At the church's quadrennial General Conference in April in Fort Worth, the Methodists, with more than 8 million U.S. members, will debate whether to pull church holdings in Caterpillar, which provides the Israel Defense Forces with bulldozers.
The proposal from the Methodists' General Board of Church and Society comes as the church's women's division offers a 224-page study guide on the Israeli-Palestinian conflict that Jewish groups have slammed as "inflammatory, inaccurate and polemical."
Citing references that compare Israelis to Nazis and characterizing the creation of Israel as "original sin," four U.S. Jewish women's groups told Methodist leaders the guide "would simply take anyone who turns to it . . . on the wrong path."
The guide is "anti-Israel and anti-Jewish from cover to cover," said Ethan Felson, assistant executive director for the Jewish Council for Public Affairs.
The author of the report, the Rev.

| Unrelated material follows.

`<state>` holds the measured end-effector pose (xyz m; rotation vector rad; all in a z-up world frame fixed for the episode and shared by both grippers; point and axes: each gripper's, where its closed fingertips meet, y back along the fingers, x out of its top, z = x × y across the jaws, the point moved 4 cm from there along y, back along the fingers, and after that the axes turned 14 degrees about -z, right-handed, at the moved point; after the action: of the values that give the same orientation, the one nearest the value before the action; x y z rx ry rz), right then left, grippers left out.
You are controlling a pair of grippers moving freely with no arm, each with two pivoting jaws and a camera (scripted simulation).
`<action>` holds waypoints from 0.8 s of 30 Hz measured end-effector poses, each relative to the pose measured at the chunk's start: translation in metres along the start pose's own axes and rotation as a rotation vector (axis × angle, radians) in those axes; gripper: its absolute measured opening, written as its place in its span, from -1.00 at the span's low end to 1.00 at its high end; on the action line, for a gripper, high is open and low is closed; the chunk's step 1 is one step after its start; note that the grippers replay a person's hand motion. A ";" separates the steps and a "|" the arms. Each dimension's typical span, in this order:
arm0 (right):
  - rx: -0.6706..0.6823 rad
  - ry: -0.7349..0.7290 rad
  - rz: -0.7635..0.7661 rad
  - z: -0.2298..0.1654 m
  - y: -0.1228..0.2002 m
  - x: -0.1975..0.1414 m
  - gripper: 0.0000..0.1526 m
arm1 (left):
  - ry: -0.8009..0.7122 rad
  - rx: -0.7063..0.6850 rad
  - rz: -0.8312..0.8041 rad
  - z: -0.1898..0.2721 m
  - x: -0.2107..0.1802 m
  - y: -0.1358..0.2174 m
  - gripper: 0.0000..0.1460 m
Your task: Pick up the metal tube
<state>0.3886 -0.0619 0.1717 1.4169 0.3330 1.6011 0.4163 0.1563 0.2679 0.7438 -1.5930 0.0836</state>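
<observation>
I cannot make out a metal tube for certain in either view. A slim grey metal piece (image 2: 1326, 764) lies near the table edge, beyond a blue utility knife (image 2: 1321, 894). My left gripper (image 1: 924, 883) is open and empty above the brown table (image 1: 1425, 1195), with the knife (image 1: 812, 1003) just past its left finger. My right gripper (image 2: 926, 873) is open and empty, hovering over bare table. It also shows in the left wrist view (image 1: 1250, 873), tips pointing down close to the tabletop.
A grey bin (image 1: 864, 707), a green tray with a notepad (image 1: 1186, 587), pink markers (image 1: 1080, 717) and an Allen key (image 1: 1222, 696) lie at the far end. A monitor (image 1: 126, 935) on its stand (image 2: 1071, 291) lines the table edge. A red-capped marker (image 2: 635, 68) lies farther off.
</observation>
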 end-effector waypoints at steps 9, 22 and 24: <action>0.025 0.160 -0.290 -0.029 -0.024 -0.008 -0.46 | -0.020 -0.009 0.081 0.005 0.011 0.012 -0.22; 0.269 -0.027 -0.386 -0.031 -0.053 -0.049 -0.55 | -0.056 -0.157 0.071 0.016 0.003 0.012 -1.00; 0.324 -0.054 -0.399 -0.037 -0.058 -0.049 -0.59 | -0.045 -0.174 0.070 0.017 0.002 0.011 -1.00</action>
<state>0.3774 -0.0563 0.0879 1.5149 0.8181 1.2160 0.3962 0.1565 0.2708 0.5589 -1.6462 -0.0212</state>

Stephen Goldstein, who works for the church's General Board of Global Ministries, was unable to be reached for comment.
James Winkler, general secretary of the General Board of Church and Society, said he had just received the study report and had not read the "troubling quotes." However, he explained the rationale for divestment.
"The board felt that after 40 years of statements and resolutions from our denomination, as well as from many other churches and other organizations, urging Israel's withdrawal from occupied lands in the West Bank, that something more needed to be done," he said.
"The feeling was that economic pressure was needed." Winkler said.
Caterpillar was chosen because Israel uses its products to "destroy Palestinian homes, build bypass roads and build the wall of separation."
About $5 million of the United Methodist Church's $17 billion portfolio is invested in Caterpillar.
In a statement, Caterpillar said it complies with foreign and domestic laws, stating that "for the past four years, activists have wrongly included Caterpillar in a publicity campaign aimed at advancing their much larger political agenda" and that protests "neither change the facts nor our position."